In February 1993 the CPRF’s founding congress elected Gennady Zyuganov as leader (a position he still holds). After the forcible dissolution of the Supreme Soviet (Russian parliament) in October 1993, which was the prelude to establishing an authoritarian presidential system, the CPRF gained a virtual monopoly on the left wing of the new party system. In exchange, the party submitted itself to a tacit rule: no matter how many votes they won, the communists should not threaten the country’s strategic direction. In particular, this meant dropping their opposition to further privatisation and to the construction of a market economy.
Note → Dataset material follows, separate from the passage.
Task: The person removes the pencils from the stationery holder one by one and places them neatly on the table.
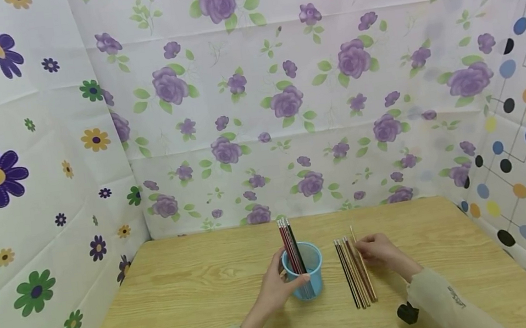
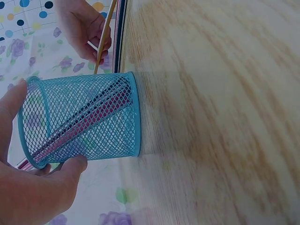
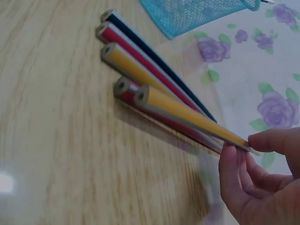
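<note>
My left hand [image 1: 275,287] grips a light blue mesh pencil cup [image 1: 317,284] near its rim, thumb on the near side and fingers at the far left. Several dark and red pencils [image 1: 289,243] lean inside it, their eraser ends up. To the right of the cup my right hand [image 1: 380,251] pinches a yellow pencil [image 3: 187,115] near one end between thumb and fingers. That pencil slants upward over a row of loose pencils [image 1: 351,271] on the table. In the right wrist view the row shows a black pencil [image 3: 140,44], red ones and another yellow one.
The wooden table [image 1: 199,283] carries the cup and the pencils. Flowered cloth [image 1: 260,103] hangs behind it, with patterned cloth at both sides. A small black object [image 1: 407,313] sits by the right sleeve.
</note>
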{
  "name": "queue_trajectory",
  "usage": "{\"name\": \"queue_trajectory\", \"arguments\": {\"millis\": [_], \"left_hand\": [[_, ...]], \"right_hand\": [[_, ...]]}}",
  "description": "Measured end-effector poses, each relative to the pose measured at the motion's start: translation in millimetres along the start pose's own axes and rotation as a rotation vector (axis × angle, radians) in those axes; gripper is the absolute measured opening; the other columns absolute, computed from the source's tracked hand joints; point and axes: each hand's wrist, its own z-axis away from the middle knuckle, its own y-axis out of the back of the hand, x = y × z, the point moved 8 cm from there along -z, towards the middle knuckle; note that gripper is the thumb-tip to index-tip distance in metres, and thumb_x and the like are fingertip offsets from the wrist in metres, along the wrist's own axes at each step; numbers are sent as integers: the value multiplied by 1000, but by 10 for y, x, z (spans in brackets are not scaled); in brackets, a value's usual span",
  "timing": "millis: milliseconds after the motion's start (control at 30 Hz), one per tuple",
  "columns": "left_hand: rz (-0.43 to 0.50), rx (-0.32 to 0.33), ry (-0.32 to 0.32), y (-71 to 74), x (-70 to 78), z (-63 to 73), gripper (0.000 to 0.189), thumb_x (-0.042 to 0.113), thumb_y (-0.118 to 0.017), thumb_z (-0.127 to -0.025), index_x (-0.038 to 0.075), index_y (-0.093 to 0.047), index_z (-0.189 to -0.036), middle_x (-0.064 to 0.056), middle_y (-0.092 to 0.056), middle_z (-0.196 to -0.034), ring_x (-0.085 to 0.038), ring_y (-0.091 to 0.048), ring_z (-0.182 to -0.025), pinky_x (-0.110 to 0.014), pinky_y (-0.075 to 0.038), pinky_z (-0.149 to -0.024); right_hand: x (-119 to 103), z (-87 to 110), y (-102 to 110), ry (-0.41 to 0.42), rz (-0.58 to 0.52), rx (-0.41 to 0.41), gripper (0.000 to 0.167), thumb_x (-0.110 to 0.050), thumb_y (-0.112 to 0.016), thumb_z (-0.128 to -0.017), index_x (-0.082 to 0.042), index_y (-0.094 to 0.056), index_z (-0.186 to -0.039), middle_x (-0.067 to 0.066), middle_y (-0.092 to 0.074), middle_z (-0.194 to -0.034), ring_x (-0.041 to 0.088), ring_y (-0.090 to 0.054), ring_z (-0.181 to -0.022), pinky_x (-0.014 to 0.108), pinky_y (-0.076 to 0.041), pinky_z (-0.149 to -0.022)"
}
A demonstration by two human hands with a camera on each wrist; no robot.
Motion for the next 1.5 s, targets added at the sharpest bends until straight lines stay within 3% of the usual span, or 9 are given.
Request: {"name": "queue_trajectory", "arguments": {"millis": [200,500,933,1300,1500], "left_hand": [[2,1,1,2,2,-4,87,23,-74,-87,5,-20,-153,-24,-37,-150,-43,-35,-139,-60,-35,-110],[-21,8,11,2,-49,-11,86,26,-74,-86,6,-22,-152,-22,-39,-149,-42,-36,-139,-59,-35,-110],[-16,7,2,3,-9,0,87,24,-74,-87,4,-21,-152,-25,-38,-149,-44,-35,-139,-60,-36,-109],[-4,0,2,-2,-24,-8,87,22,-73,-87,3,-19,-153,-25,-36,-150,-45,-34,-139,-61,-35,-109],[-11,-3,-6,-4,-26,-11,86,22,-73,-88,4,-20,-152,-25,-37,-150,-44,-35,-139,-61,-35,-109]], "right_hand": [[6,-57,41,35,148,98,24,-9,-58,-93,12,-64,-102,11,-63,-85,14,-59,-72,27,-58,-62],[-14,-2,11,23,177,118,20,-7,-59,-90,10,-64,-99,11,-64,-79,14,-61,-66,27,-58,-58],[-9,-10,-26,23,239,171,16,-10,-62,-88,5,-66,-93,10,-64,-79,14,-61,-65,27,-57,-56],[-68,6,-16,45,209,171,21,-9,-55,-90,7,-65,-98,12,-64,-80,17,-61,-64,28,-53,-54],[-204,11,-100,69,75,127,29,-13,-50,-97,10,-62,-110,13,-66,-84,15,-62,-68,30,-56,-60]]}}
By channelling discontent, they contributed to the country’s stability for a long time.

The largest activist base

Throughout the 1990s and 2000s, the CPRF remained the party with the largest activist base (500,000 members at its peak) and the only one that could mobilise tens of thousands of demonstrators. Its members’ enthusiasm meant it could run successful election campaigns despite limited finances and almost no access to television. The party came first in the 1995 Duma election and in 1996 Zyuganov reached the second round of the presidential election, only narrowly losing to Boris Yeltsin. Though this election was marked by significant manipulation, the communists recognised the result.

After Putin came to power in 2000, Russia’s political system became progressively harsher and the Kremlin was increasingly unwilling to tolerate the CPRF’s success and relative autonomy. The presidential administration forced communist leaders to expel all radical elements and exerted greater financial control over them. Whereas in the early 2000s, membership fees had contributed over half the party’s income, that figure had fallen to just 6% by 2015. State funding, meanwhile, accounted for 89%.
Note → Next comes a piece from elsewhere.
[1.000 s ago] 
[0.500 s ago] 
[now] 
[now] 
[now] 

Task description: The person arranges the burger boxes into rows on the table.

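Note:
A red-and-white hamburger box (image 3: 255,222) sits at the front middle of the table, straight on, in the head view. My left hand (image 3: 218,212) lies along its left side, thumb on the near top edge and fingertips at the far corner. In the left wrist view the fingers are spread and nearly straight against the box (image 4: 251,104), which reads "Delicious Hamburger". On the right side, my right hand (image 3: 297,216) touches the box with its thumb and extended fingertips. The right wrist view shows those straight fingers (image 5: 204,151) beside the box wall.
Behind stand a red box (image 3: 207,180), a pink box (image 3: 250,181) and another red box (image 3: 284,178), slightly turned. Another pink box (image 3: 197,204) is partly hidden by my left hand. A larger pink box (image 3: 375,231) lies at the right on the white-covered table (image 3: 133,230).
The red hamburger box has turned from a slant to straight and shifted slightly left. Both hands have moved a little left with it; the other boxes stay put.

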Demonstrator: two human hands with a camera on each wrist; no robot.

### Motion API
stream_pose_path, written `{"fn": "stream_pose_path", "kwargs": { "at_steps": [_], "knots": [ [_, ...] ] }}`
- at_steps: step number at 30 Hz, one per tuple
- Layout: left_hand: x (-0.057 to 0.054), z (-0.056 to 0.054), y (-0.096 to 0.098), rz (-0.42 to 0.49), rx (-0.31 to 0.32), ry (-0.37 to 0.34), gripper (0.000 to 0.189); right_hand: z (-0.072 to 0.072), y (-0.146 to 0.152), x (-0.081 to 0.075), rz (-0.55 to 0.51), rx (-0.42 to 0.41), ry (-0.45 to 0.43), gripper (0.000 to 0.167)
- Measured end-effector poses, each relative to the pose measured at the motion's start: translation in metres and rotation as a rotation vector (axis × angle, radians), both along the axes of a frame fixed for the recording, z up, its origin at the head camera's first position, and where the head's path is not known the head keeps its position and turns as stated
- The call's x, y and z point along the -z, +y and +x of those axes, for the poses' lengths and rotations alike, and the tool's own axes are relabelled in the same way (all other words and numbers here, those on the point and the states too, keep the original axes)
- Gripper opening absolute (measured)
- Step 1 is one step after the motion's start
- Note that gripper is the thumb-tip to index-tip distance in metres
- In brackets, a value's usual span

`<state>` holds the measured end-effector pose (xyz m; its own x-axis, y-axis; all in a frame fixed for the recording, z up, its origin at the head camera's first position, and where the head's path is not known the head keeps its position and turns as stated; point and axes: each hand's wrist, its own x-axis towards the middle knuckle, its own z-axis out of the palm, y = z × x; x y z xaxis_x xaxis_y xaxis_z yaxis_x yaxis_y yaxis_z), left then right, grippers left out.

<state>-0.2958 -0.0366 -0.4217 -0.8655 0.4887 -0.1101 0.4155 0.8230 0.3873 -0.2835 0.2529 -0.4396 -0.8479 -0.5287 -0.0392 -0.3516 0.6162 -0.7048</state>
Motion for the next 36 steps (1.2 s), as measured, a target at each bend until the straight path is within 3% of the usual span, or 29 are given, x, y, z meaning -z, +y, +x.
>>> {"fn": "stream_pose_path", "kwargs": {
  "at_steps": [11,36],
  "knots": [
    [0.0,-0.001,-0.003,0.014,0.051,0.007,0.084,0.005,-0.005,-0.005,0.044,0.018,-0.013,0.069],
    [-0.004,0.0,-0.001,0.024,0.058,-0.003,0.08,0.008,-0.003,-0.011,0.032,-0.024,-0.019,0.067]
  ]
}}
The docility with which the CPRF fulfilled its role as a ‘constructive’ opposition led to it losing members (only 160,000 remained by 2016) and losing at the ballot box. It found itself torn between the obligation to remain loyal to the Kremlin and the need for new supporters. In 2011, although it suffered most from ballot box stuffing, the Communist Party stayed away from demonstrations against electoral fraud, leaving the liberal opposition to carry the torch for public freedom.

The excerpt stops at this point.